» **AIM OF THE TASK**
In the answer, transcribe exactly the lines from the beginning of the material through the line holding "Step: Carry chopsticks", and skip every picture.

----- SUPPLIED MATERIAL -----

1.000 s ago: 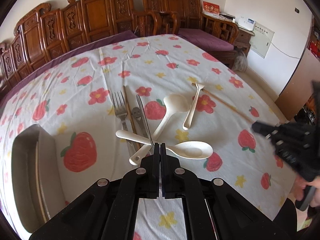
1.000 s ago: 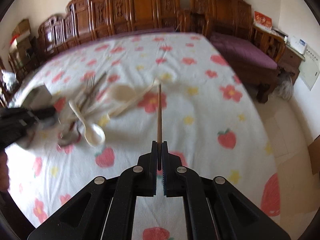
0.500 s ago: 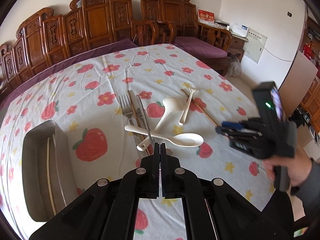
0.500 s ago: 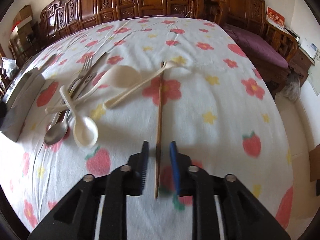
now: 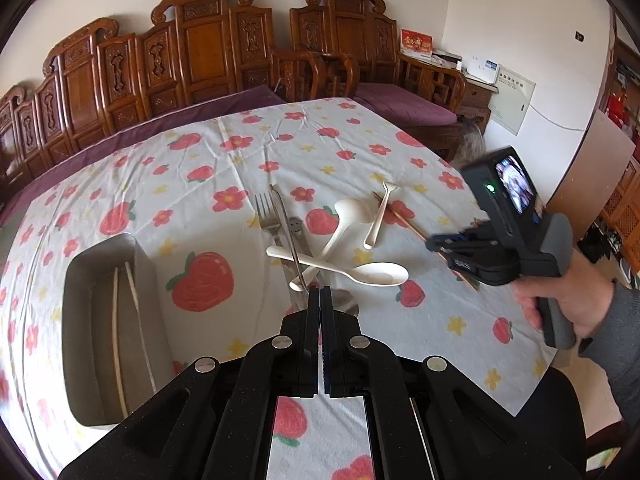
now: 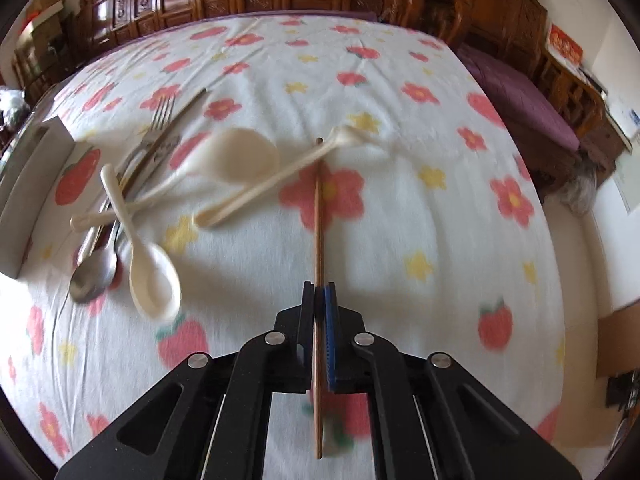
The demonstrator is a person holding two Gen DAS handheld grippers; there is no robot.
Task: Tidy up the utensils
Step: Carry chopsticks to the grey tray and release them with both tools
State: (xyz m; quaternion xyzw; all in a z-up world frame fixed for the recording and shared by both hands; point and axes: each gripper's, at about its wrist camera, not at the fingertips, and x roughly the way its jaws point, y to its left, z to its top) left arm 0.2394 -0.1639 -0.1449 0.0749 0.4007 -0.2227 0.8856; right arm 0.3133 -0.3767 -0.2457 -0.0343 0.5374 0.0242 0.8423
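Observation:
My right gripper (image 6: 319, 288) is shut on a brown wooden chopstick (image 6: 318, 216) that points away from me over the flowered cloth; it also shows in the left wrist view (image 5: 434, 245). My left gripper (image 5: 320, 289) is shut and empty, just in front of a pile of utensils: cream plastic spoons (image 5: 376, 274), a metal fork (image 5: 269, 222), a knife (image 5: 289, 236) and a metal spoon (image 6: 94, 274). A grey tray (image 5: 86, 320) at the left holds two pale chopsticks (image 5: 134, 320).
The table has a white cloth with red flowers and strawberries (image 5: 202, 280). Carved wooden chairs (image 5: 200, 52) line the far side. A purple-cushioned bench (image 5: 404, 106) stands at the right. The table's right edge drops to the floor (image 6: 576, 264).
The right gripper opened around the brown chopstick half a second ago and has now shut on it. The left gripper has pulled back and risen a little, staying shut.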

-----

» **TASK RESPONSE**
1.000 s ago: 
1.000 s ago: 
0.500 s ago: 
0.500 s ago: 
now: 
now: 
The demonstrator is a person holding two Gen DAS handheld grippers; there is no robot.
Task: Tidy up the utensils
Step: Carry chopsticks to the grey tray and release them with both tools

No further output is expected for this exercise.